» What to produce: Pictures excluded, reproduce exactly the lines below from the one with "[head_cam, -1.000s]" through the one with "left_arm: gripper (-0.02", both included.

Material shown Block Start

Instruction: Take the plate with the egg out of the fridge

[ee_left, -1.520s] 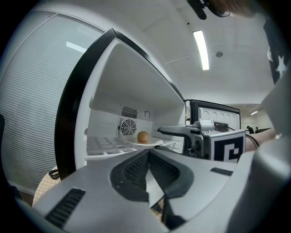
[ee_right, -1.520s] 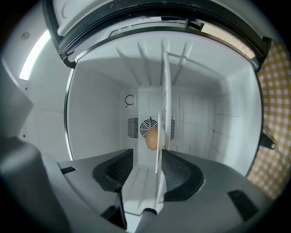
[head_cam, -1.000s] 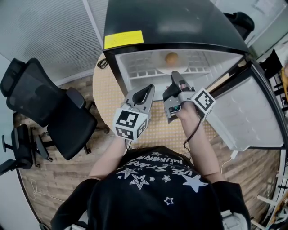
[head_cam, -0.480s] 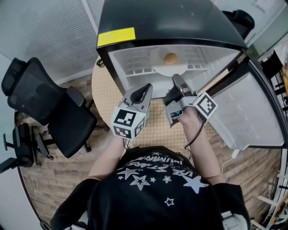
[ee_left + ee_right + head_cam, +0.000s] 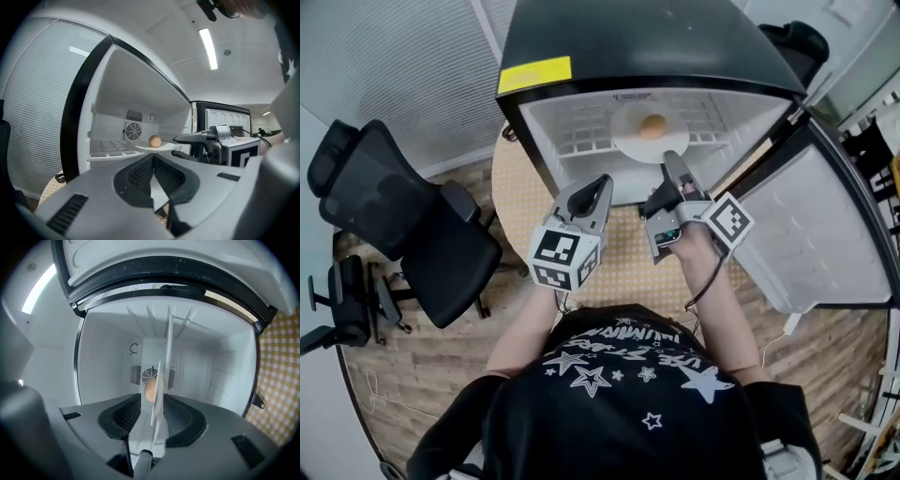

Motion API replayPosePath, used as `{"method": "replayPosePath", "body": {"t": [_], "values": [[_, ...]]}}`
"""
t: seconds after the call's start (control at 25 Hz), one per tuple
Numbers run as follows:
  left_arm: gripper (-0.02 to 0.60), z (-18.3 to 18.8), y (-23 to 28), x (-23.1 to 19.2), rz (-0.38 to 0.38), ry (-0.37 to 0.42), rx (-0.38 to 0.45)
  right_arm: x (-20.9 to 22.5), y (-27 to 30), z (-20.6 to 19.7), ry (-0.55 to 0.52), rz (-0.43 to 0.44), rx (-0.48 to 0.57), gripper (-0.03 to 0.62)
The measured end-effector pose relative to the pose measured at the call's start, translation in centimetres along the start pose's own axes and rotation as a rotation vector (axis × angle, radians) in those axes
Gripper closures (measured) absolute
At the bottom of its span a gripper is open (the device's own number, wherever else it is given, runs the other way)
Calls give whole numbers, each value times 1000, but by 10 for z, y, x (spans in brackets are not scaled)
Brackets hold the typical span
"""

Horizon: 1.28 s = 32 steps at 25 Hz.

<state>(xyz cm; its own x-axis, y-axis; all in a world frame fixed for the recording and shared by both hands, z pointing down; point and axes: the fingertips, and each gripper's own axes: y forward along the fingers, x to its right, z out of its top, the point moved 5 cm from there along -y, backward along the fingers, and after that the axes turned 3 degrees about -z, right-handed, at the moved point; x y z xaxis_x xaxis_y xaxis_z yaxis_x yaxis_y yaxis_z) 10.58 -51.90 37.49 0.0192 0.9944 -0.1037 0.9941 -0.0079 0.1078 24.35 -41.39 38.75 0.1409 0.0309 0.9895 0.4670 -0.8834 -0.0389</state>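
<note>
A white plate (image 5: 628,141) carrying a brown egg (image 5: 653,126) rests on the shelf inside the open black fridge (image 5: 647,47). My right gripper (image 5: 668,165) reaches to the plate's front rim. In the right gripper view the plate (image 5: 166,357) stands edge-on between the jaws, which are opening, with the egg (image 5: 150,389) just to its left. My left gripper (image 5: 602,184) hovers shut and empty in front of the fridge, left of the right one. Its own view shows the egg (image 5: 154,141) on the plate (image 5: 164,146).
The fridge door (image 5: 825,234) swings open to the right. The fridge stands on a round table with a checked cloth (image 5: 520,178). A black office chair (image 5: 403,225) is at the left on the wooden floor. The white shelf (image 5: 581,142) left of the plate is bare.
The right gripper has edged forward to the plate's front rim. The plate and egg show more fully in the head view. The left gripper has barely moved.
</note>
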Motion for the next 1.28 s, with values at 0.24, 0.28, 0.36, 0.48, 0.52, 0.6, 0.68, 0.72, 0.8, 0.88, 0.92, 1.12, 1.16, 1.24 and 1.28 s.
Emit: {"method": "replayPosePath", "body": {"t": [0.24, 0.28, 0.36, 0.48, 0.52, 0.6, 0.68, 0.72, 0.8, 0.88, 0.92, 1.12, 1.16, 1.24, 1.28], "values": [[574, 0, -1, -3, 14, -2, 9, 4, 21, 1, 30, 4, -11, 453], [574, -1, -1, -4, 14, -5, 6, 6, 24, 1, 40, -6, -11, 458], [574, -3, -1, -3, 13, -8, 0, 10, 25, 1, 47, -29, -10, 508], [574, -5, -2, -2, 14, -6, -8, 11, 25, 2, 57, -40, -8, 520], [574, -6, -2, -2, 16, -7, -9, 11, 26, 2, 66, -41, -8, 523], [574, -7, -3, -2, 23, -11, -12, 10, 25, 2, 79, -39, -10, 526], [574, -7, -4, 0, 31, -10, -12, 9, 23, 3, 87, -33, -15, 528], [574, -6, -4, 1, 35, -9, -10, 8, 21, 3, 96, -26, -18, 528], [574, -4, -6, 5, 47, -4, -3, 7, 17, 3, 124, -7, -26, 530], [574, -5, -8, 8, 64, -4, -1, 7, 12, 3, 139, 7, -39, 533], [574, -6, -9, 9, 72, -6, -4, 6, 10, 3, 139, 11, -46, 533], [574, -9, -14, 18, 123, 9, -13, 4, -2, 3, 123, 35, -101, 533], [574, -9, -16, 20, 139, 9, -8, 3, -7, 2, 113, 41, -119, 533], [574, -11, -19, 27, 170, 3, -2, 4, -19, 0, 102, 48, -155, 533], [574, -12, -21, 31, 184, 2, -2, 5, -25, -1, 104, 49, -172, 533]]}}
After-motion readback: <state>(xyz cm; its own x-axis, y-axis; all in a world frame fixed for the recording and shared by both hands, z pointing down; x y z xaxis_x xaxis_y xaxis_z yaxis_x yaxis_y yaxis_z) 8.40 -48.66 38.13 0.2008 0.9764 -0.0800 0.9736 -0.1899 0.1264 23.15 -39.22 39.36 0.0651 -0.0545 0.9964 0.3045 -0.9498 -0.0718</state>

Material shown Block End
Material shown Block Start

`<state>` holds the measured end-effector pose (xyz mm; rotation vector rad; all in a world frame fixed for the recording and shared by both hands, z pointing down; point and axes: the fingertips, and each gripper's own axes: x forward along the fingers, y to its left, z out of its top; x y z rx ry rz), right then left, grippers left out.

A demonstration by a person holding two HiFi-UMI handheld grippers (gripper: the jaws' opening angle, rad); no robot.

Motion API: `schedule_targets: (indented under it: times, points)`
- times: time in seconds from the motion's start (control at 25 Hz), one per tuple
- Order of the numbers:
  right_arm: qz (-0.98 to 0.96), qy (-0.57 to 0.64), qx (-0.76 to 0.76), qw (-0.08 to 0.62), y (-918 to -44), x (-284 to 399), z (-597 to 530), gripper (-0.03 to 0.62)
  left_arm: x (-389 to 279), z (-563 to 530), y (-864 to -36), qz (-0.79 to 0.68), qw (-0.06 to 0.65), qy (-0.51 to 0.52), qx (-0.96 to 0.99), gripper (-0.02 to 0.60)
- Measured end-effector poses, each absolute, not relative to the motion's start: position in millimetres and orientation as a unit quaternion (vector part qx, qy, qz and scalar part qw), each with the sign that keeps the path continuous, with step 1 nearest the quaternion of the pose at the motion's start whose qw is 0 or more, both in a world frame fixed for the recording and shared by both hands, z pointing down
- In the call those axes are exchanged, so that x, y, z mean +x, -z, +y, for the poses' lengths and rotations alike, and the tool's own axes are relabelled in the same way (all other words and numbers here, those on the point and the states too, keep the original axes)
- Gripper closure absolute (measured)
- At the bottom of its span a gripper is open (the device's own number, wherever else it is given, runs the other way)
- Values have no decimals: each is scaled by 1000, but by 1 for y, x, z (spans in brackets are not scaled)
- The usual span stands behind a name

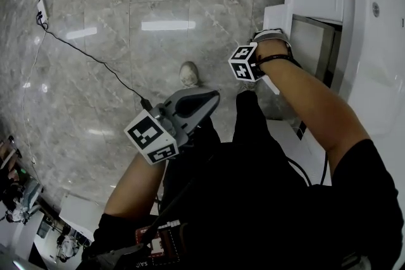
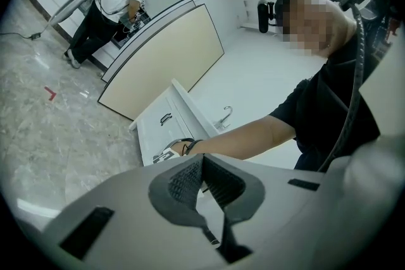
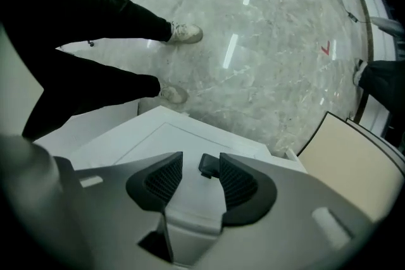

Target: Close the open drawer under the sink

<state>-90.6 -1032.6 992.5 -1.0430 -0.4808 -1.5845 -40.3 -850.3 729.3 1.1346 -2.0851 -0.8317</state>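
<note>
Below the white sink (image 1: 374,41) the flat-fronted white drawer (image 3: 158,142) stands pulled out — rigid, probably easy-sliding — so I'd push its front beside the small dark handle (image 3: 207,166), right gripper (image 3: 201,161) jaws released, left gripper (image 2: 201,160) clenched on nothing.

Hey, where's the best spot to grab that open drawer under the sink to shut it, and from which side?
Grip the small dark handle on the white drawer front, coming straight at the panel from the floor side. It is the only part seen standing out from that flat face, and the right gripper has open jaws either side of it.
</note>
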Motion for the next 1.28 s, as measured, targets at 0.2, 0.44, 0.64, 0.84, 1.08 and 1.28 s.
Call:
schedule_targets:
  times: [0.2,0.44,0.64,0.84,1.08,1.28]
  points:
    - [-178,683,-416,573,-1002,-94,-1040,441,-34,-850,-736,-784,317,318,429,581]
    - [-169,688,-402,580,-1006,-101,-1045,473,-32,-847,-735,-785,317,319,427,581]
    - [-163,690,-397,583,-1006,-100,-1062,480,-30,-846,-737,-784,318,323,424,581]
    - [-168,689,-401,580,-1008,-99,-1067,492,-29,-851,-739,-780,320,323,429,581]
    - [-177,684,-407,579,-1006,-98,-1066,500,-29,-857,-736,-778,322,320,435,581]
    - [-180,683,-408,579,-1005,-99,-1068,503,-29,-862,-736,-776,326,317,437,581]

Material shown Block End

» Reply to the exercise:
[head_cam, -1.000s] 
[head_cam, -0.480s] 
[ee_left + ee_right + head_cam, +0.000s] 

Motion API replayPosePath, used as `{"method": "replayPosePath", "body": {"t": [_], "values": [[_, ...]]}}`
"""
t: seconds after the call's start (control at 25 Hz), one per tuple
Numbers run as follows:
  left_arm: gripper (-0.02 to 0.60), z (-18.3 to 18.8), y (-23 to 28), x (-23.1 to 19.2), rz (-0.38 to 0.38), ry (-0.37 to 0.42), rx (-0.38 to 0.45)

Nothing else is needed to complete this exercise.